**What is required**
Go through the following data and transcribe exactly the stretch of lines from the one holding "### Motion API" to the one holding "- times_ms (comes", both included.

**Material provided**
========================
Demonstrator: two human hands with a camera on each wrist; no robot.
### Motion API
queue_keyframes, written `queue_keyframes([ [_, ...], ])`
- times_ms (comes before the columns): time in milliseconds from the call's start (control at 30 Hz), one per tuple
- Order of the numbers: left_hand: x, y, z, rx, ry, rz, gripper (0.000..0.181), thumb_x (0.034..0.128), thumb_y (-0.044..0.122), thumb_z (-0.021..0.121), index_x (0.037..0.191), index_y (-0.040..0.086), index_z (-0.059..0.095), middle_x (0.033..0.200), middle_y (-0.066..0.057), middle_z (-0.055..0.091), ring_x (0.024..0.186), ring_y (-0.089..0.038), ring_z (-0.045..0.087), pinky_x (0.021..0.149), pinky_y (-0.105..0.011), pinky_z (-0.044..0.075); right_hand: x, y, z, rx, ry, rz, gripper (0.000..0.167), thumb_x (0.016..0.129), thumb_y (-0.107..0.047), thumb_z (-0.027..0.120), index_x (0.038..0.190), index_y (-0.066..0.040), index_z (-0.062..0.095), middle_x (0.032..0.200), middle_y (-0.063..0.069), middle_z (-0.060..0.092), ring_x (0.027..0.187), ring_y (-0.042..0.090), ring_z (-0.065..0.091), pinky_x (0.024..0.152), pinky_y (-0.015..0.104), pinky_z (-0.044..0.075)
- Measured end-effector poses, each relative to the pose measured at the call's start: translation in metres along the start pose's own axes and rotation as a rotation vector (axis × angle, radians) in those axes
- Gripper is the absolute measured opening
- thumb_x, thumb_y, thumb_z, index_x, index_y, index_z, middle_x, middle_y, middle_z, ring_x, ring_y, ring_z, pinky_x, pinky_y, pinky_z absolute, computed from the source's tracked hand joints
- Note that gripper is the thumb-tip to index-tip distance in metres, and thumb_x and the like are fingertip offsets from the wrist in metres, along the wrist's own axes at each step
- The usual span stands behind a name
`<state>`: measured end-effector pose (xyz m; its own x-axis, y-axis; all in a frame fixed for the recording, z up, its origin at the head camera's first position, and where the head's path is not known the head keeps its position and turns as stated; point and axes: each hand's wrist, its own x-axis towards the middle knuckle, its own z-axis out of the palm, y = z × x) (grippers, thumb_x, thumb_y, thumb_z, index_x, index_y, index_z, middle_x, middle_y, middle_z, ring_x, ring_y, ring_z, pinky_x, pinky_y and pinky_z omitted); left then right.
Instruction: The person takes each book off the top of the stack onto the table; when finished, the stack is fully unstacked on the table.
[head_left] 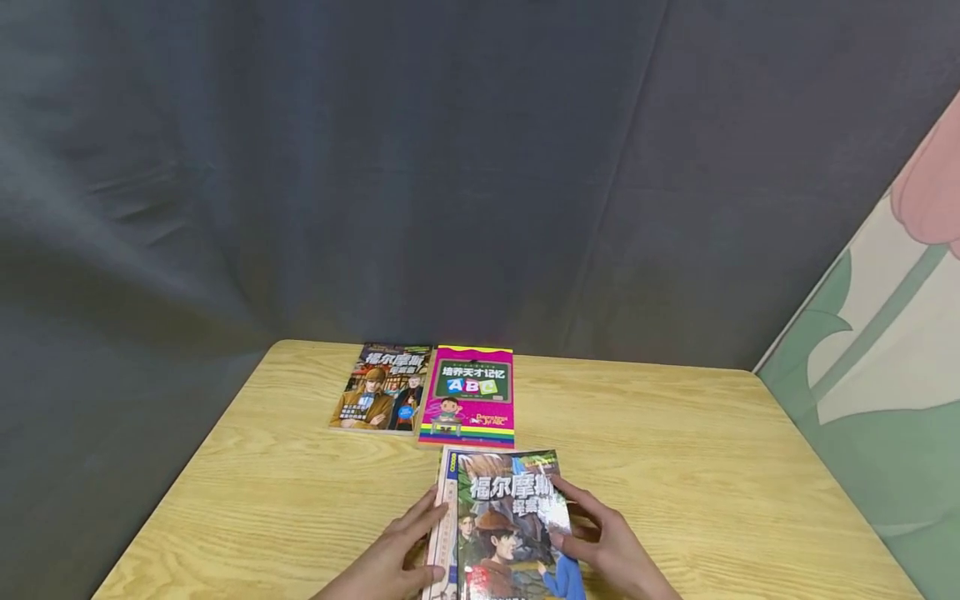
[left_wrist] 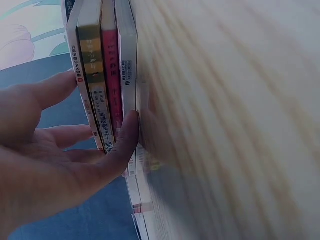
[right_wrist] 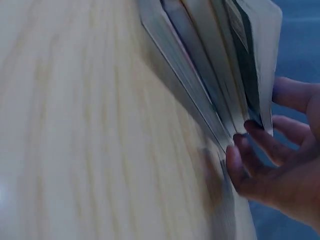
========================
**Answer to the exercise**
### Motion API
queue_keyframes, written `queue_keyframes([ [_, ...], ])`
- times_ms (comes before the columns): time in milliseconds from the call's start (control at 30 Hz), one per tuple

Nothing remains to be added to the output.